### DIRECTIONS FOR THIS TASK
Write out every line of the material exactly as it appears.
Top of STORED DATA
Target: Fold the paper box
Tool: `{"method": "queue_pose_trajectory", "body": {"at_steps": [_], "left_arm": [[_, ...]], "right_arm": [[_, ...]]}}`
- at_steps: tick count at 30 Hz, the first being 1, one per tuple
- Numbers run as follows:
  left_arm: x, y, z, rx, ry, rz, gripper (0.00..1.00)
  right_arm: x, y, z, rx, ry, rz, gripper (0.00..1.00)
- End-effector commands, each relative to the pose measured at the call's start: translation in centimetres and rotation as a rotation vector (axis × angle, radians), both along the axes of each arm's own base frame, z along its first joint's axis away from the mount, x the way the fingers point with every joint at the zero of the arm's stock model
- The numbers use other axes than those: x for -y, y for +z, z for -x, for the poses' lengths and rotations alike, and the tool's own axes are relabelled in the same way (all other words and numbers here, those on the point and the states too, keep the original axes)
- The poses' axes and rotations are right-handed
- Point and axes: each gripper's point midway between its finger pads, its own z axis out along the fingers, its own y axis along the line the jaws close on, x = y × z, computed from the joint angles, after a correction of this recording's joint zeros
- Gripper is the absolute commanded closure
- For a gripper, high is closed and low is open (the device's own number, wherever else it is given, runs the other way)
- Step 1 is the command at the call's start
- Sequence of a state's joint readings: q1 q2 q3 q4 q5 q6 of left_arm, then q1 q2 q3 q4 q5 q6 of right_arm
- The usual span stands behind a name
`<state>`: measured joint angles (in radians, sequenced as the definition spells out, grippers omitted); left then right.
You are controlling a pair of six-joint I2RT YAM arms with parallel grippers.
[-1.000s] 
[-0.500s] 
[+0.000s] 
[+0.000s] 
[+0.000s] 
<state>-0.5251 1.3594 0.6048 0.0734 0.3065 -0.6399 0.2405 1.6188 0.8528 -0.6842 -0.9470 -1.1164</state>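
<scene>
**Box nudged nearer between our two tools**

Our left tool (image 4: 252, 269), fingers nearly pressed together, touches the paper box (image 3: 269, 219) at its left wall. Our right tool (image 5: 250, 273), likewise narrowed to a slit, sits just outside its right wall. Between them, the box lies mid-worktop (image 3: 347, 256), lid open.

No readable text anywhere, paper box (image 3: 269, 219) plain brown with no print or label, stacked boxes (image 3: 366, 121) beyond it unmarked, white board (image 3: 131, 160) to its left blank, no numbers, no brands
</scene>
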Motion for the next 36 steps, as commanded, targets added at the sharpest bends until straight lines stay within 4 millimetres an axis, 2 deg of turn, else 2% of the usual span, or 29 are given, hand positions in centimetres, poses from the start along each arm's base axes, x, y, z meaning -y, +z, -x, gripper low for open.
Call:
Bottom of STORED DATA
### COMPLETED TASK
Target: Fold the paper box
Tool: `{"method": "queue_pose_trajectory", "body": {"at_steps": [_], "left_arm": [[_, ...]], "right_arm": [[_, ...]]}}`
- at_steps: tick count at 30 Hz, the first being 1, one per tuple
- Numbers run as follows:
  left_arm: x, y, z, rx, ry, rz, gripper (0.00..1.00)
  right_arm: x, y, z, rx, ry, rz, gripper (0.00..1.00)
- End-effector commands, each relative to the pose measured at the call's start: translation in centimetres and rotation as a rotation vector (axis × angle, radians), both along the axes of each arm's own base frame, z along its first joint's axis away from the mount, x the way the fingers point with every joint at the zero of the arm's stock model
- The numbers use other axes than those: x for -y, y for +z, z for -x, for the poses' lengths and rotations alike, and the tool's own axes are relabelled in the same way (all other words and numbers here, those on the point and the states too, keep the original axes)
- The poses' axes and rotations are right-handed
- Point and axes: each gripper's point midway between its finger pads, its own z axis out along the fingers, its own y axis along the line the jaws close on, x = y × z, computed from the joint angles, after a correction of this recording's joint zeros
- Gripper is the absolute commanded closure
- For a gripper, high is closed and low is open (the device's own number, wherever else it is given, runs the other way)
- Step 1 is the command at the call's start
- Sequence of a state's joint readings: q1 q2 q3 q4 q5 q6 of left_arm, then q1 q2 q3 q4 q5 q6 of right_arm
- The usual span stands behind a name
`<state>`: measured joint angles (in radians, sequenced as the definition spells out, grippers omitted); left then right.
You are controlling a pair of six-joint I2RT YAM arms with parallel grippers.
[-1.000s] 
[-0.500s] 
[+0.000s] 
[+0.000s] 
[+0.000s] 
<state>-0.5251 1.3594 0.6048 0.0734 0.3065 -0.6399 0.2405 1.6188 0.8528 -0.6842 -0.9470 -1.1164</state>
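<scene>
**Box nudged nearer between our two tools**

Our left tool (image 4: 252, 269), fingers nearly pressed together, touches the paper box (image 3: 269, 219) at its left wall. Our right tool (image 5: 250, 273), likewise narrowed to a slit, sits just outside its right wall. Between them, the box lies mid-worktop (image 3: 347, 256), lid open.

No readable text anywhere, paper box (image 3: 269, 219) plain brown with no print or label, stacked boxes (image 3: 366, 121) beyond it unmarked, white board (image 3: 131, 160) to its left blank, no numbers, no brands
</scene>
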Motion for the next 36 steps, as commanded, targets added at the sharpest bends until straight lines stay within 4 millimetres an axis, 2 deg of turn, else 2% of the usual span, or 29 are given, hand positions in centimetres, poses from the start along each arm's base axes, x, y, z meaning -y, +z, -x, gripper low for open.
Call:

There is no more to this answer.